Only the lines from the one with "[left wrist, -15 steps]" to the end of the data, both ends included, should be output, exactly as they stand and without pictures.
┌──
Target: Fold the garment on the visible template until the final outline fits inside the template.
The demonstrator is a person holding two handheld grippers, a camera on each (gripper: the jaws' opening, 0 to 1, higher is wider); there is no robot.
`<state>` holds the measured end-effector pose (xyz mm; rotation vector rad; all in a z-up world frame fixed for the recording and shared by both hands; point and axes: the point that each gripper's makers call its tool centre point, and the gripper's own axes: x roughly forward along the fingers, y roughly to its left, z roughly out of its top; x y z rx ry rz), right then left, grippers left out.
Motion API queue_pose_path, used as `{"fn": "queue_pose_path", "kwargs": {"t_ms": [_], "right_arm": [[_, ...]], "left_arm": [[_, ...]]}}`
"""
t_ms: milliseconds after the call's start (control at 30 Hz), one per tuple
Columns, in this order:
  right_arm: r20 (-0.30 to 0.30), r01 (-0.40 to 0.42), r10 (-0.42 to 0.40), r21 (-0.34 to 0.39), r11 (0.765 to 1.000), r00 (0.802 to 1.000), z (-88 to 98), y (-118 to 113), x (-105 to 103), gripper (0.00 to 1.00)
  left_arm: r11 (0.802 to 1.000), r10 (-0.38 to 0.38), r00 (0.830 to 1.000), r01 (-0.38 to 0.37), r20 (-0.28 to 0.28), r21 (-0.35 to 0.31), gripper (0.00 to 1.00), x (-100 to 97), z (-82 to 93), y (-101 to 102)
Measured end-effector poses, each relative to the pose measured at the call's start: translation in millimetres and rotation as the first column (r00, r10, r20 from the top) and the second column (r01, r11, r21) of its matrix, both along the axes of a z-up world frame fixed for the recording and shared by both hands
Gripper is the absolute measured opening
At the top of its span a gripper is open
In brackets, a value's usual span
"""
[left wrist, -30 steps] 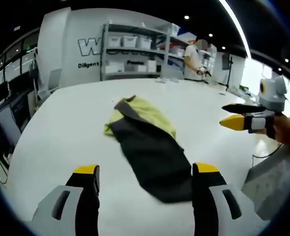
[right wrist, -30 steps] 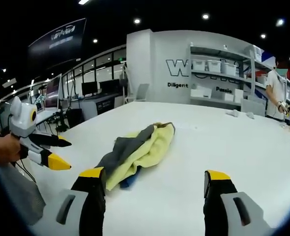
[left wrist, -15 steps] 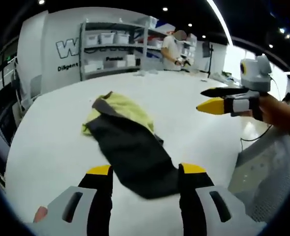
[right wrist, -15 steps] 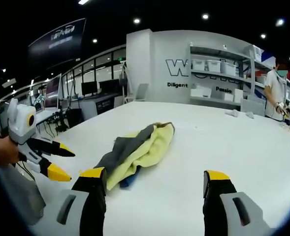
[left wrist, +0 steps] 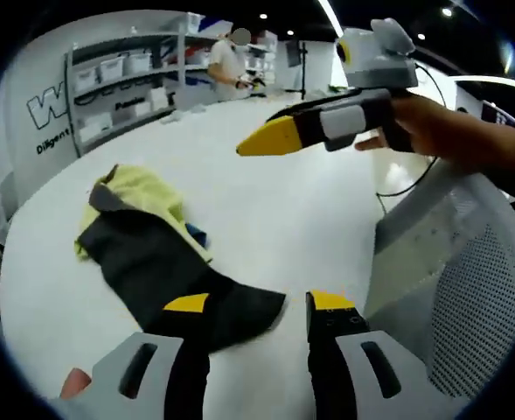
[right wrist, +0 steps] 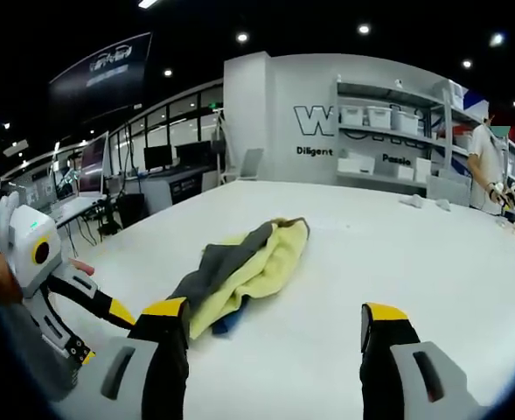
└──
**RESULT OF THIS TASK:**
[left wrist, -15 steps] 
[right wrist, -15 steps] 
[left wrist, +0 steps] 
[right wrist, +0 steps] 

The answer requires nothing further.